Der letzte Kilometer saut mich nochmal schön mit Schlamm ein. Es geht ein Stück bergauf, dann habe ich es geschafft. Ich werde dann die Socken und Schuhe zum trocknen neben den Kamin stellen, denke ich noch.
In der großen Hütte ist Niemand und noch viel schlimmer, die Hütte ist geschlossen und verschlossen! Nach all den Extrakilometern am heutigen Tag, stehe ich leicht niedergeschlagen und vor allem erschöpft vor verschlossenen Türen.
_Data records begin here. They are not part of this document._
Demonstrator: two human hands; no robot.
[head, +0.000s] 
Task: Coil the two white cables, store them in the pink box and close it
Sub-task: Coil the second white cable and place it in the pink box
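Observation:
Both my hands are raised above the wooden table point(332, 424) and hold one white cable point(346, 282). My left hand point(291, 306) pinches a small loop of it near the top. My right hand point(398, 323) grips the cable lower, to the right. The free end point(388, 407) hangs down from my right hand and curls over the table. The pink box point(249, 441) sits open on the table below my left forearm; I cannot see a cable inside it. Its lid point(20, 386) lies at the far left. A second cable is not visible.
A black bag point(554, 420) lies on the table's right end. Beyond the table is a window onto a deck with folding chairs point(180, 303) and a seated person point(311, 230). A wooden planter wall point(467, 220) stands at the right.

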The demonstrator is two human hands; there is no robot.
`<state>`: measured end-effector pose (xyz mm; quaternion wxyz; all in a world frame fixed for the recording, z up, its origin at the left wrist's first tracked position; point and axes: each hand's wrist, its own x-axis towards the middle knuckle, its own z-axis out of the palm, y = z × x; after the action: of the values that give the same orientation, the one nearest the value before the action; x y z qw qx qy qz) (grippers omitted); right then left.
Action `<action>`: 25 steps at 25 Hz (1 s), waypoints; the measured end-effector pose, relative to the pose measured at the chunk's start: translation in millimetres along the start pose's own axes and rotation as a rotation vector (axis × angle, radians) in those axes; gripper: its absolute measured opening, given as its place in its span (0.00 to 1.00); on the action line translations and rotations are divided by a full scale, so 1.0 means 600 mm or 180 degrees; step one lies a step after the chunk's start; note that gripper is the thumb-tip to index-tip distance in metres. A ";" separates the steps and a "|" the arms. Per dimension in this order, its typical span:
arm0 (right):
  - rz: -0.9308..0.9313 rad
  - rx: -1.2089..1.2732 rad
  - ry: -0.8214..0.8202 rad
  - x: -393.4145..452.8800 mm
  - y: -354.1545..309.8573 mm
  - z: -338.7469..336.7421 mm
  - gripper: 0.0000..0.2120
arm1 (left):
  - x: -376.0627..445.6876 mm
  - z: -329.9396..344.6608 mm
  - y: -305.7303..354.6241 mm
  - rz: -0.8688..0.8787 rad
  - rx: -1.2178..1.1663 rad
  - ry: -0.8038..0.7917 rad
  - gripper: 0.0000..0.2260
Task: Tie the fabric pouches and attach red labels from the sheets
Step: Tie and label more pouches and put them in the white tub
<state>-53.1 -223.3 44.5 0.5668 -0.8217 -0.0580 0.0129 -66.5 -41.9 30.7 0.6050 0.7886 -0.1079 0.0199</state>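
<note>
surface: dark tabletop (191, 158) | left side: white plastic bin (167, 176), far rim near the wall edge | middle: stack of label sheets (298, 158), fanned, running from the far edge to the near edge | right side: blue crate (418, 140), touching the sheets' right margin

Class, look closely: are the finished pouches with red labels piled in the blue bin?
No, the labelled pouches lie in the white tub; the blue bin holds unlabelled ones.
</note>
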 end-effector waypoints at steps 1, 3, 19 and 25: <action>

Etwa einen Kilometer weiter aufwärts liegt am Schotterweg eine weitere Hütte, die Tuvestølen. Die ist zwar nicht für Wanderer geöffnet, aber vielleicht ist Jemand zu Hause.
Nach rund 15 Minuten stehe ich auch hier vor verschlossenen Türen. Mittlerweile ist es schon ziemlich böig, hier im Gebirge ist das sehr unangenehm. Außerdem wird mir langsam kalt, ich muss dringend kochen und dann schlafen – es ist bereits nach 22 Uhr und mein Tagespensum liegt bei über 35 km. Ich kann und möchte nicht mehr weitergehen.
Der Wind wirbelt um das Haus herum, und das Gelände ist ansonsten ganz offen. Da ich nicht glaube, dass der Eigentümer bei diesem Wetter wochentags ins Gebirge möchte, schlage ich mein Zelt direkt im Windschutz des Hauses auf. Es ist zudem die einzige ebene Fläche. Um halb 12 habe ich gegessen und lausche zunächst dem Wind, wie er trotzdem an meinem Zelt rüttelt und schließlich den Regen bringt.
Um 3 Uhr werde ich wach. Um mein Zelt herum streunen Rebhühner mit ausgeprägtem Unterhaltungsdrang. Ich schlage laut in die Hände und weg sind sie. Danach schlafe ich endgültig ein.